> [PROBLEM DETAILS] No pictures should appear. The lines from the beginning of the listing through the one holding "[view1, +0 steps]" must be reproduced exactly, and nothing more.

> [LISTED RECORDS]
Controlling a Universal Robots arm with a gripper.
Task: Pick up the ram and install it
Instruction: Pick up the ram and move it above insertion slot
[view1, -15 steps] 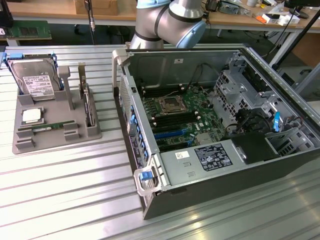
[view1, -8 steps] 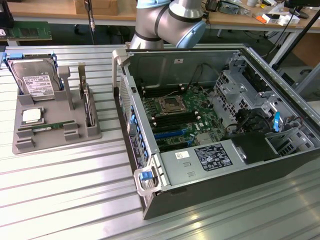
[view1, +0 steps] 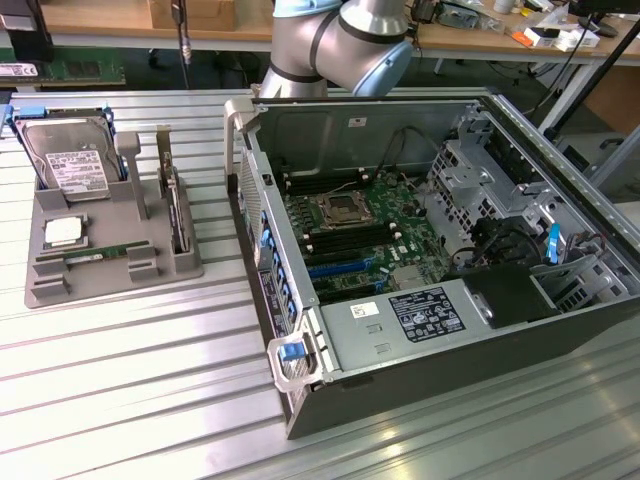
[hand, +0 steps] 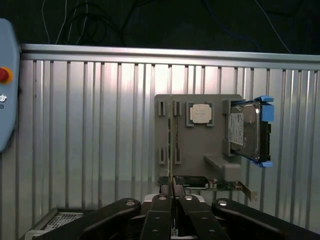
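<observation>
The ribbed metal table (view1: 130, 400) carries an open computer case (view1: 400, 375) that fills the half on the exterior view's right. The arm (view1: 340, 40) rises at the table's far edge behind the case, its silver and pale-blue joints bent over the case's back wall. Near the table's edge on the exterior view's left lies a grey holder tray (view1: 100, 288). A hard drive (view1: 70, 160) leans in the tray's far end, with a square processor chip (view1: 62, 232) in front of it. The ram (view1: 97, 256) lies flat in a slot along the tray's near edge. In the wrist view the gripper (hand: 173, 199) hangs above the table, well apart from the ram (hand: 176, 135), its fingers (hand: 160, 215) pressed together with nothing between them.
</observation>
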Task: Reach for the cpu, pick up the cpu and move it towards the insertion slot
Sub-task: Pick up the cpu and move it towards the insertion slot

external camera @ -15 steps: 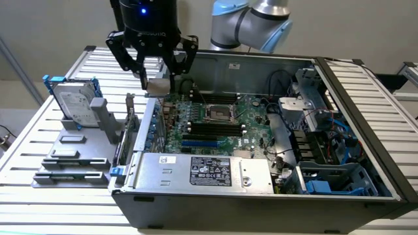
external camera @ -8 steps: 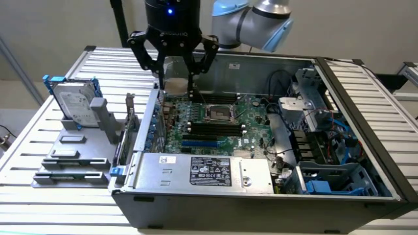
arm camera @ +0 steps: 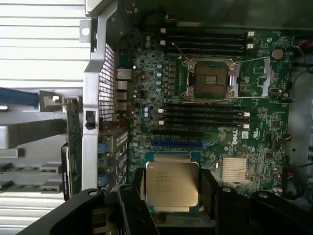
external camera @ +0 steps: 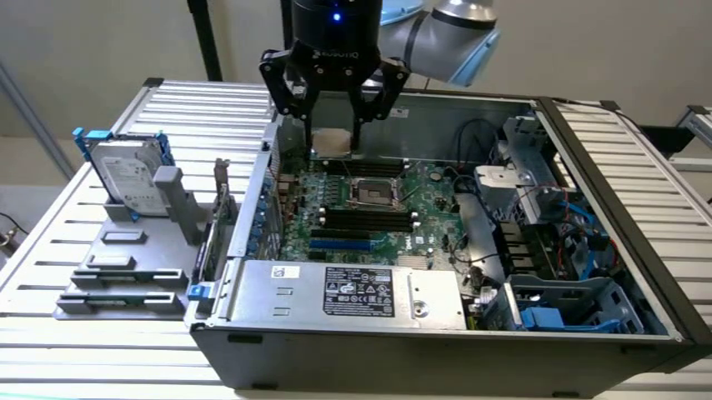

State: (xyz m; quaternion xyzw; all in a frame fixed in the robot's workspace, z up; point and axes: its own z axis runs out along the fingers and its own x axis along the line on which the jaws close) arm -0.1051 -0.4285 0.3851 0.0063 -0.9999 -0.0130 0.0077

> [ANSWER TO THIS EXERCISE]
Controlling a Universal Robots arm with a gripper.
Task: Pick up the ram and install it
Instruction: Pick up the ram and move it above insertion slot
[view1, -15 steps] 
[view1, -8 steps] 
[view1, +0 steps] 

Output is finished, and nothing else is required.